# AVAILABLE DATA
□ □ □ □

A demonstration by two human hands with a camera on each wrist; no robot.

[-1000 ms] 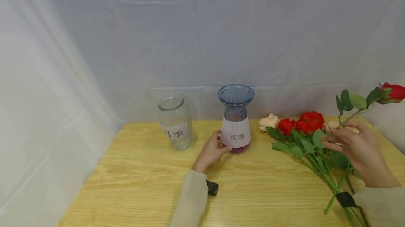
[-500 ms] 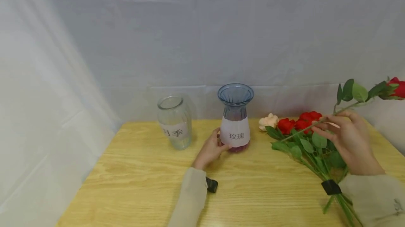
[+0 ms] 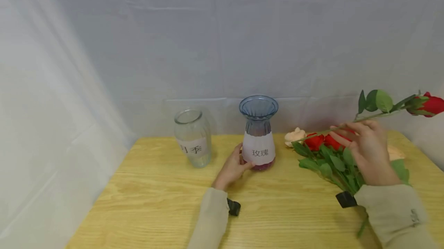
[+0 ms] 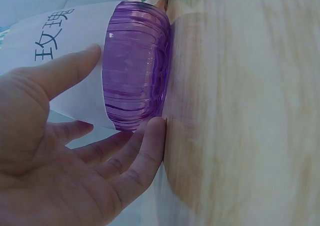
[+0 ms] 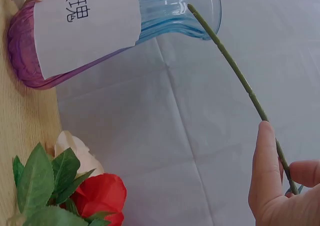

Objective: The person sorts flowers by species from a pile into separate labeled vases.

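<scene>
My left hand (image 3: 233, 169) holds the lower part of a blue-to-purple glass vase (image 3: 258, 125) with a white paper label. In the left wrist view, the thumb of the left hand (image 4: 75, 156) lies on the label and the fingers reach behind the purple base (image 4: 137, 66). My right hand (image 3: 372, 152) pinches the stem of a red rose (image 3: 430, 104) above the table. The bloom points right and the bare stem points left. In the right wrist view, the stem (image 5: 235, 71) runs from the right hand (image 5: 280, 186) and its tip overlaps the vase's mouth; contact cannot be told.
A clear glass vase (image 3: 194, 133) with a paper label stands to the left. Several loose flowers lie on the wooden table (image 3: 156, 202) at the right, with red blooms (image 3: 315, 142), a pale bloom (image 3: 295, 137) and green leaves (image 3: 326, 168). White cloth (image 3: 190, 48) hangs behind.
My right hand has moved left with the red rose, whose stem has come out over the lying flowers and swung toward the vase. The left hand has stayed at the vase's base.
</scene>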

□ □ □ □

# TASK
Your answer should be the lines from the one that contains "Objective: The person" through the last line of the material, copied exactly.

# REPLY
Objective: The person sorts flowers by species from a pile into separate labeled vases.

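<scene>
My left hand (image 3: 233, 169) holds the lower part of a blue-to-purple glass vase (image 3: 258, 125) with a white paper label. In the left wrist view, the thumb of the left hand (image 4: 75, 156) lies on the label and the fingers reach behind the purple base (image 4: 137, 66). My right hand (image 3: 372, 152) pinches the stem of a red rose (image 3: 430, 104) above the table. The bloom points right and the bare stem points left. In the right wrist view, the stem (image 5: 235, 71) runs from the right hand (image 5: 280, 186) and its tip overlaps the vase's mouth; contact cannot be told.
A clear glass vase (image 3: 194, 133) with a paper label stands to the left. Several loose flowers lie on the wooden table (image 3: 156, 202) at the right, with red blooms (image 3: 315, 142), a pale bloom (image 3: 295, 137) and green leaves (image 3: 326, 168). White cloth (image 3: 190, 48) hangs behind.
My right hand has moved left with the red rose, whose stem has come out over the lying flowers and swung toward the vase. The left hand has stayed at the vase's base.
</scene>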

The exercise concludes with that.